Nuno Cardoso, presidente da Câmara Municipal do Porto entre 1999 e o início de 2002, morreu esta segunda-feira no Hospital de Santo António, no Porto, aos 64 anos, vítima de doença prolongada. Há dois meses, a 9 de julho, tinha recebido a Medalha de Honra do município das mãos do atual presidente, Pedro Duarte.

Nuno Magalhães da Silva Cardoso nascera no Peso da Régua a 31 de outubro de 1961. Formou-se na Faculdade de Engenharia da Universidade do Porto, casa a que se manteve ligado como docente (era professor auxiliar convidado no departamento de Engenharia Informática da FEUP) e onde se especializou em transportes, acessibilidades e planeamento do território.

Foi por aí que entrou na vida pública. Em 1990 tornou-se assessor de Fernando Gomes, então presidente da Câmara do Porto, com a responsabilidade da estratégia de transportes da cidade. Desse trabalho ficou-lhe associado o contributo para a conceção da rede do Metro do Porto, o projeto que mais transformaria a mobilidade da Área Metropolitana nas duas décadas seguintes. Em 1996, com 35 anos, foi nomeado presidente do conselho de administração da Águas do Douro e Paiva.

Em janeiro de 1998 assumiu o pelouro do Urbanismo e Planeamento como vereador e, a 26 de outubro de 1999, sucedeu a Fernando Gomes na presidência da autarquia, quando este saiu para o Governo. Coube-lhe assim conduzir a cidade durante o ano de Porto 2001 - Capital Europeia da Cultura, o programa que serviu de pretexto a uma vasta operação de obra pública no centro histórico.

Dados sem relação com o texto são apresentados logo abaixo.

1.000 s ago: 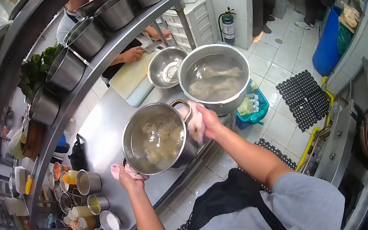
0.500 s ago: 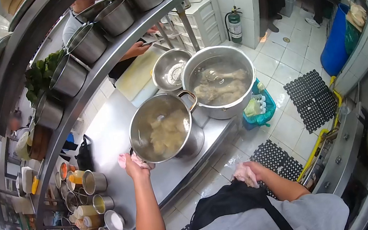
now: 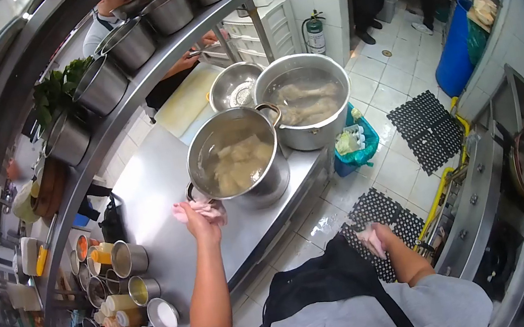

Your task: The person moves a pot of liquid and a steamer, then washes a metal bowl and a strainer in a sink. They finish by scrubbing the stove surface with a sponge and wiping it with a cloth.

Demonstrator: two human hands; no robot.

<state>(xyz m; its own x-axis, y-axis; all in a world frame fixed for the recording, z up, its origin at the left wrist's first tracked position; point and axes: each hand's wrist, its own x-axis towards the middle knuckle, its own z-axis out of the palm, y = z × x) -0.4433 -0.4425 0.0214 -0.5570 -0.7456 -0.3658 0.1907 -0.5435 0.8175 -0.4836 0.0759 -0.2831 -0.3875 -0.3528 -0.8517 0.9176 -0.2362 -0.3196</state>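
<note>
My left hand (image 3: 203, 226) holds a pink cloth (image 3: 213, 211) against the near-left handle of a steel pot (image 3: 274, 186). Pieces of food (image 3: 241, 163) lie in cloudy liquid inside that pot. My right hand (image 3: 383, 235) is away from the counter, over the floor, closed round another pink cloth (image 3: 371, 242). Behind the steel pot stands a larger pot (image 3: 313, 135) with big bone-like pieces (image 3: 310, 101) in liquid. Beside it on the left is an empty-looking steel bowl (image 3: 232, 87).
Steel counter (image 3: 151, 182) carries several sauce bottles and small pots at left. Overhead shelf (image 3: 144, 79) holds pots. A lined bin (image 3: 356, 147), black mats (image 3: 426, 129) and a stove (image 3: 472, 218) are to the right. A co-worker (image 3: 104, 27) stands behind the shelf; others stand farther back.
The view has shifted, and both pots appear slightly higher in it. My right hand with its cloth has moved right, farther from the steel pot. My left hand stays at the handle.
</note>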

O mandato terminou nas urnas. Nas autárquicas de dezembro de 2001 foi derrotado por Rui Rio, que tomou posse em janeiro de 2002 e inaugurou 12 anos de presidências do PSD no Porto. Cardoso, que começara como independente nas listas socialistas, filiou-se depois no PS e conquistou, em abril de 2003, a liderança da concelhia do Porto.

Em novembro de 2010 foi absolvido no processo do Plano de Pormenor das Antas, em que era acusado, com três vice-presidentes do FC Porto e dois engenheiros municipais, de lesar os cofres camarários em 2,5 milhões de euros. O tribunal criminal do Porto entendeu que não fora feita prova de qualquer prejuízo patrimonial ao município.

O regresso à primeira linha nunca chegou. Em 2013 concorreu como independente, pelo movimento "Porto de Futuro", e obteve apenas 1255 votos  (1,1% ) , numa eleição ganha por Rui Moreira com 39,3%. Em 2021 manifestou disponibilidade para voltar a candidatar-se, mas não obteve o apoio do PS. Em janeiro de 2025 anunciou nova candidatura independente, agora pelo movimento "Porto Primeiro", e nas autárquicas de 12 de outubro reuniu 2192 votos (1,9%), sem eleger vereador, num sufrágio decidido por 2121 votos entre Pedro Duarte (37,4%) e Manuel Pizarro (35,5%).

Fora dos cargos, manteve-se voz ativa e crítica sobre a cidade. Nos últimos meses acusou a Câmara de estar "desmazelada" nos bairros sociais e classificou o terminal intermodal de Campanhã como "ridículo".

A 9 de julho deste ano, no Dia da Cidade, o município distinguiu-o com a Medalha de Honra, a mais alta condecoração municipal, atribuída na mesma cerimónia a Rui Moreira e a Sebastião Feyo de Azevedo. Pedro Duarte evocou então "uma vida de total entrega e lealdade ao Porto" e a dedicação "discreta e constante" do antigo autarca.